MeanEncoder(variables=['Sex', 'Embarked'])

In [50]:
# let's observe te mean target value assigned to eac category 
mean_enc.encoder_dict_

{'Sex': {'female': 0.7433628318584071, 'male': 0.20151133501259447},
 'Embarked': {'C': 0.5614035087719298,
  'Missing': 1.0,
  'Q': 0.46153846153846156,
  'S': 0.34725274725274724}}

In [51]:
# print the variable's which the encoders will transform
mean_enc.variables_

['Sex', 'Embarked']

In [52]:
# Transform and print the result
X_train = mean_enc.transform(X_train)
X_test = mean_enc.transform(X_test)

In [53]:
X_train.head()

Unnamed: 0,Sex,Embarked,Survived
7,0.201511,0.347253,0
765,0.743363,0.347253,1
339,0.201511,0.347253,0
374,0.743363,0.347253,0
183,0.201511,0.347253,1


In [54]:
X_test.head()

Unnamed: 0,Sex,Embarked,Survived
590,0.201511,0.347253,0
131,0.201511,0.347253,0
628,0.201511,0.347253,0
195,0.743363,0.561404,1
230,0.743363,0.347253,1


### Note
1. If the argument variables is left to None, then the encoder will automatically identify all categorical variables.

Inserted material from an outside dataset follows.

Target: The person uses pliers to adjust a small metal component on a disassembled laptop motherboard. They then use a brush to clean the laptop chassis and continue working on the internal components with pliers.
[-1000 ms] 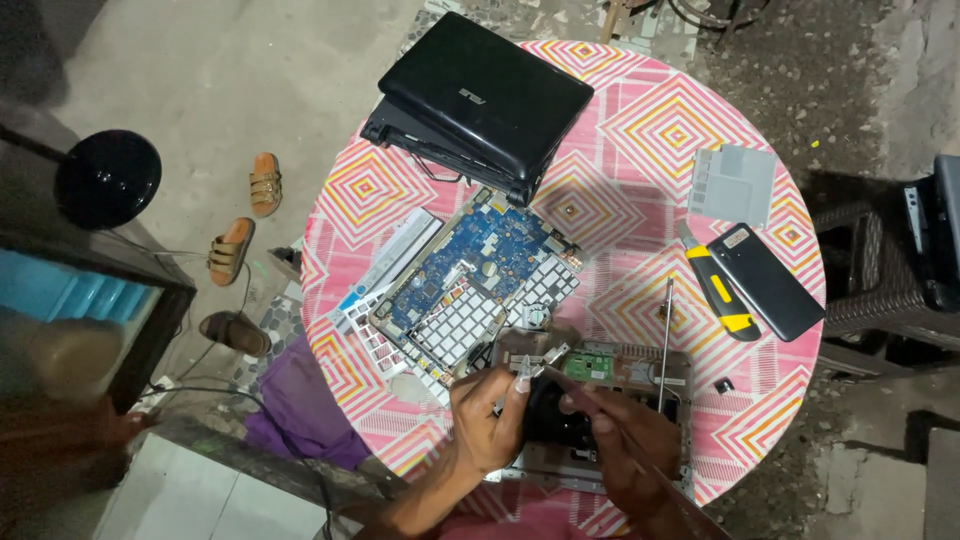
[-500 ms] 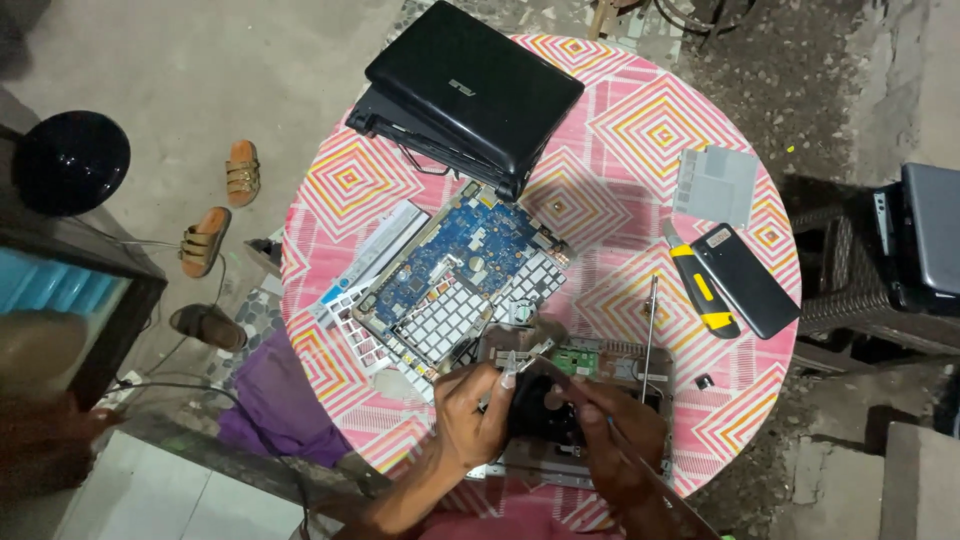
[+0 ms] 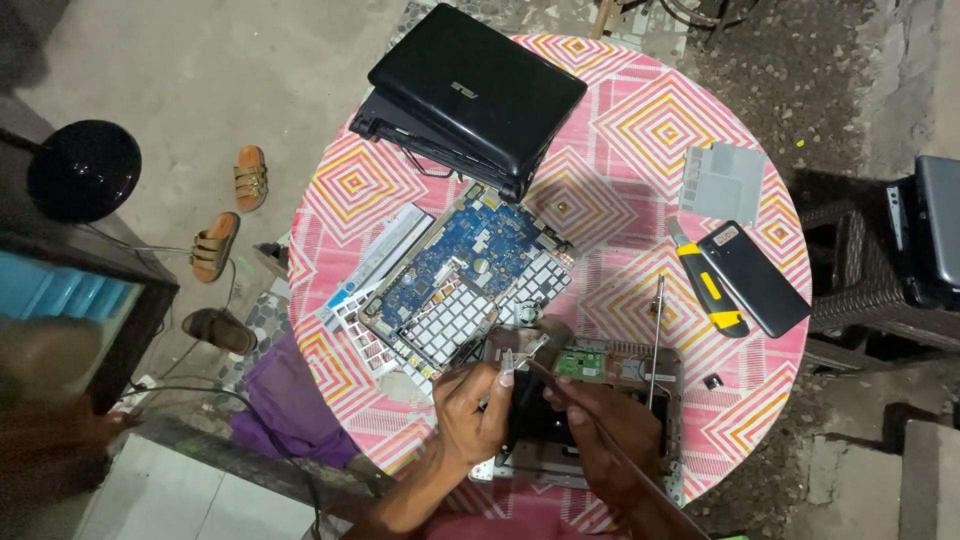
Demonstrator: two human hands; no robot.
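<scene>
My left hand (image 3: 472,408) pinches a small metal tool, like tweezers (image 3: 508,362), at the near edge of the table. My right hand (image 3: 600,432) grips a long thin dark tool (image 3: 640,475) whose tip points up-left toward the tweezers. Both hands rest over an opened laptop base (image 3: 655,395) with a small green board (image 3: 581,362) in it. Just beyond lies a blue motherboard (image 3: 460,250) on a white keyboard frame (image 3: 455,320).
The round table (image 3: 650,110) has a pink patterned cloth. It bears a black closed laptop (image 3: 470,90), a grey pad (image 3: 722,182), a black phone (image 3: 755,280), a yellow-black knife (image 3: 705,290) and a loose screwdriver (image 3: 655,335). Sandals (image 3: 215,245) lie on the floor at left. A dark chair (image 3: 880,270) stands at right.
The view has shifted slightly. Both hands stay over the opened laptop base, and the right hand's tool tip has come closer to the left hand's tweezers.
</scene>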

2. The encoder will not encode numerical variables. So if some of your numerical variables are in fact categories, you will need to re-cast them as object before using the encoder.

3. If there is a label in the test set that was not present in the train set, the encoder will through and error, to alert you of this behaviour.

4. Replacing categorical labels with this code and method will generate missing values for categories present in the test set that were not seen in the training set. Therefore it is extremely important to handle rare labels before-hand.